Reste la contrainte que personne, à Nouméa, ne peut effacer : le décalage horaire.

Les étudiants de Jules-Garnier planchent sur les écrits en avril-mai, de nuit, parce que les épreuves se déroulent à l'heure de Paris. Puis ils prennent l'avion. En juin dernier, la promotion 2026 s'est envolée le 16, avec un logement réservé à Cachan par l'association des parents d'élèves, sur la ligne du RER. Six semaines d'oraux à l'autre bout du monde, loin des familles.

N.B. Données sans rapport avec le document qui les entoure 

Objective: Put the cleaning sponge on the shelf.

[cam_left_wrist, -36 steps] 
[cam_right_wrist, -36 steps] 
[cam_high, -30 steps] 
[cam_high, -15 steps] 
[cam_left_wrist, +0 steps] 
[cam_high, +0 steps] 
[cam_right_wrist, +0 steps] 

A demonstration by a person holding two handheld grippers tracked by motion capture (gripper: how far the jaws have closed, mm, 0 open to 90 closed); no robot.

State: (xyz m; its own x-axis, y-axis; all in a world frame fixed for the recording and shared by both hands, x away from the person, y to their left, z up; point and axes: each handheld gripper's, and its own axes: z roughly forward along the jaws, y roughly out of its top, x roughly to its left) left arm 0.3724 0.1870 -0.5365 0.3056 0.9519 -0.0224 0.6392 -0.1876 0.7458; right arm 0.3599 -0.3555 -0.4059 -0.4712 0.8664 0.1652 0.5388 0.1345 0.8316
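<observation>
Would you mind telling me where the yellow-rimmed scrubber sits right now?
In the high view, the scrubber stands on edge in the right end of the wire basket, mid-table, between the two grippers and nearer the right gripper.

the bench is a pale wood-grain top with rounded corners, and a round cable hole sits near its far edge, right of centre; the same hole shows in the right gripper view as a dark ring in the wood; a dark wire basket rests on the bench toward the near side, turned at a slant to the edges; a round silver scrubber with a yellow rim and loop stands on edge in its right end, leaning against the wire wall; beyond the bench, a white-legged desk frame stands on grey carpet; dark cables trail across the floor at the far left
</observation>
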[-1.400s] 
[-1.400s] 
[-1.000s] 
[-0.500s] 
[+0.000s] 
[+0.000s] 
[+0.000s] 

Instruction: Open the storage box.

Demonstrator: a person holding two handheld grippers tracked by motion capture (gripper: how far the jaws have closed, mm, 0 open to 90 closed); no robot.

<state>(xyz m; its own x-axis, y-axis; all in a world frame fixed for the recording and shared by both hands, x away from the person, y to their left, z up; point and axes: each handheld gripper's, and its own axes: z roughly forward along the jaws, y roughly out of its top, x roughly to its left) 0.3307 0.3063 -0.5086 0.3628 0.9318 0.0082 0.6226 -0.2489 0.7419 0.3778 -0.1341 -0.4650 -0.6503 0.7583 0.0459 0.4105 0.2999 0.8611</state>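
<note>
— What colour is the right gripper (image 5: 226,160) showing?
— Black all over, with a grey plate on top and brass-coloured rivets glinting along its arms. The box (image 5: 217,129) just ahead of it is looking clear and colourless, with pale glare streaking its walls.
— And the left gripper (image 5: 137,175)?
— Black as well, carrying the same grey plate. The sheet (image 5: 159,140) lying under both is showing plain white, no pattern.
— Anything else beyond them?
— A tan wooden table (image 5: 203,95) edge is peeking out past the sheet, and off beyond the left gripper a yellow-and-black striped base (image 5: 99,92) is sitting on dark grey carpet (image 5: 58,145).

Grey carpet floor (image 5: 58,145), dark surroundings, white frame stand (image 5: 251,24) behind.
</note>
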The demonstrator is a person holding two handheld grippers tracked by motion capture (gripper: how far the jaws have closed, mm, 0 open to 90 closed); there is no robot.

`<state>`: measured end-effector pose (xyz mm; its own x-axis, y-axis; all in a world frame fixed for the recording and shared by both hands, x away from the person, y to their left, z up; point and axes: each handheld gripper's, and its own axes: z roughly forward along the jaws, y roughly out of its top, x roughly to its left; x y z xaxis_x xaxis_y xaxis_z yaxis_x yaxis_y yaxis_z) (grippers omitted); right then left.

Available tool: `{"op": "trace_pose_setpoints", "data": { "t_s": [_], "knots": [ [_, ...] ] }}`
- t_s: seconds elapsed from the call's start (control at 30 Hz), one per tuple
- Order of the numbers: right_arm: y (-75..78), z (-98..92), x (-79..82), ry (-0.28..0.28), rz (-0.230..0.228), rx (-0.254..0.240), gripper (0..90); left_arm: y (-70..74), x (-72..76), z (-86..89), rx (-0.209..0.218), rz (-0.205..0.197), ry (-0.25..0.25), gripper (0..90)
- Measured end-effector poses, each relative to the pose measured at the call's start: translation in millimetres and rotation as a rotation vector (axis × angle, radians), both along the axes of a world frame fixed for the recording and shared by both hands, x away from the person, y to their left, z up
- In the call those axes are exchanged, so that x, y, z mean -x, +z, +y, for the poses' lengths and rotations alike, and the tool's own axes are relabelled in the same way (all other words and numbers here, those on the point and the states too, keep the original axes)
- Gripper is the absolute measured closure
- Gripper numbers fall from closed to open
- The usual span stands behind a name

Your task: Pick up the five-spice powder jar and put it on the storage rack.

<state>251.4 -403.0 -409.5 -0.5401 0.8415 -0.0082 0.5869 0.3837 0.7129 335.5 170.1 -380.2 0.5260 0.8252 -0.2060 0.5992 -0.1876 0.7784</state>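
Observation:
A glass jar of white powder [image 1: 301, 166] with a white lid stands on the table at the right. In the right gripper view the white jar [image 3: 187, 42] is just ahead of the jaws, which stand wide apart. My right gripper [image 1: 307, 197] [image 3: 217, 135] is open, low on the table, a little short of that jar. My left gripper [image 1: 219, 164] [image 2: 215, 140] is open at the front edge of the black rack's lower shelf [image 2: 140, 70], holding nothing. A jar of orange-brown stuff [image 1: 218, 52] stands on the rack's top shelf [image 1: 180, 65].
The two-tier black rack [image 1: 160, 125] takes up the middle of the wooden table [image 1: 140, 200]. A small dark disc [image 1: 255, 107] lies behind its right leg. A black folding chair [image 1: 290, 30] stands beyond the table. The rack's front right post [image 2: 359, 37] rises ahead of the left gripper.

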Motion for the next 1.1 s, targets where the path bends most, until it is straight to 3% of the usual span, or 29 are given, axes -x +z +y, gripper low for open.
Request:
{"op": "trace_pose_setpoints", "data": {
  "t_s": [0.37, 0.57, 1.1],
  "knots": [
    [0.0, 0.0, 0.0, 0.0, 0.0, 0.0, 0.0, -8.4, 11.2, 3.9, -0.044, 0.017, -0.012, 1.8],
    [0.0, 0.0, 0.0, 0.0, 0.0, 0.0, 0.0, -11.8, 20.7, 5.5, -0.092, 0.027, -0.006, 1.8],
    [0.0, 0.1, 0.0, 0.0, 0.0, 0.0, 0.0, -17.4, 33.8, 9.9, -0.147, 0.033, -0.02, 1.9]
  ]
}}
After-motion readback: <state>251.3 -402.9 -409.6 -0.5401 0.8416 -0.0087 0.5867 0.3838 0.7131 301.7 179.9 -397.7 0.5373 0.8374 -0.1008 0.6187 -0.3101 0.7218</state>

Aucun aménagement, aucune bonification, aucun quota. Les mêmes sujets, les mêmes jurys, les mêmes barres d'admissibilité que les candidats de Louis-le-Grand ou de Sainte-Geneviève. C'est cela, l'égalité républicaine et les Calédoniens la gagnent au mérite.

Ceux qui préfèrent expliquer que tout est joué d'avance, que le territoire serait condamné au décrochage et que l'échec scolaire serait une fatalité imposée de l'extérieur, devraient venir écouter ces étudiants. Un ancien de la prépa, honoré par le gouvernement à l'issue de ses concours, résumait la chose sans lyrisme : « le succès repose sur une organisation millimétrée plutôt que sur des facultés intellectuelles ». Pas de génie. Du travail.

La devise que le lycée affiche sur ses supports de communication dit d'ailleurs l'essentiel : construire l'excellence à partir de nos différences. Pas malgré elles, pas contre elles, et surtout pas en s'en servant comme d'une excuse. Exigence, curiosité, respect, persévérance, ambition : ce sont les cinq mots que l'établissement met en avant. On a connu des programmes éducatifs plus bavards et moins efficaces.

Le 12 septembre, une porte à pousser

Jeudi 3 septembre, la prépa a présenté ses filières scientifiques à l'auditorium de la province Sud, de 18 heures à 20 heures, devant les familles et les futurs candidats.

Le second rendez-vous est le plus important. Samedi 12 septembre, de 9 heures à 12 h 30, la CPGE de Jules-Garnier ouvre ses portes. Salles de TP, laboratoires, professeurs, étudiants en poste : trois heures et demie pour lever les malentendus qui dissuadent encore trop de bacheliers calédoniens de tenter leur chance.

Car les places sont comptées. La formation offrait soixante places en 2024 pour cent trente dossiers classés, l'année scolaire courant de février à décembre, avec des inscriptions en octobre et un internat où la priorité va aux résidents des communes hors du Grand Nouméa. Un jeune de brousse a donc sa carte à jouer, à condition de se manifester à temps.

Il y a, dans cette histoire, une leçon politique que le territoire ferait bien de méditer. La Nouvelle-Calédonie a besoin de ses ingénieurs, de ses cadres techniques, de ses officiers, de ses chercheurs. Elle en forme depuis trente ans, dans un lycée public, avec des professeurs qui ne comptent pas leurs heures et des familles qui font des sacrifices. Ce modèle-là fonctionne. Il ne réclame ni grand soir institutionnel ni discours victimaire : il réclame des candidats.

Le slogan de l'établissement tient en trois mots. Osez l'excellence.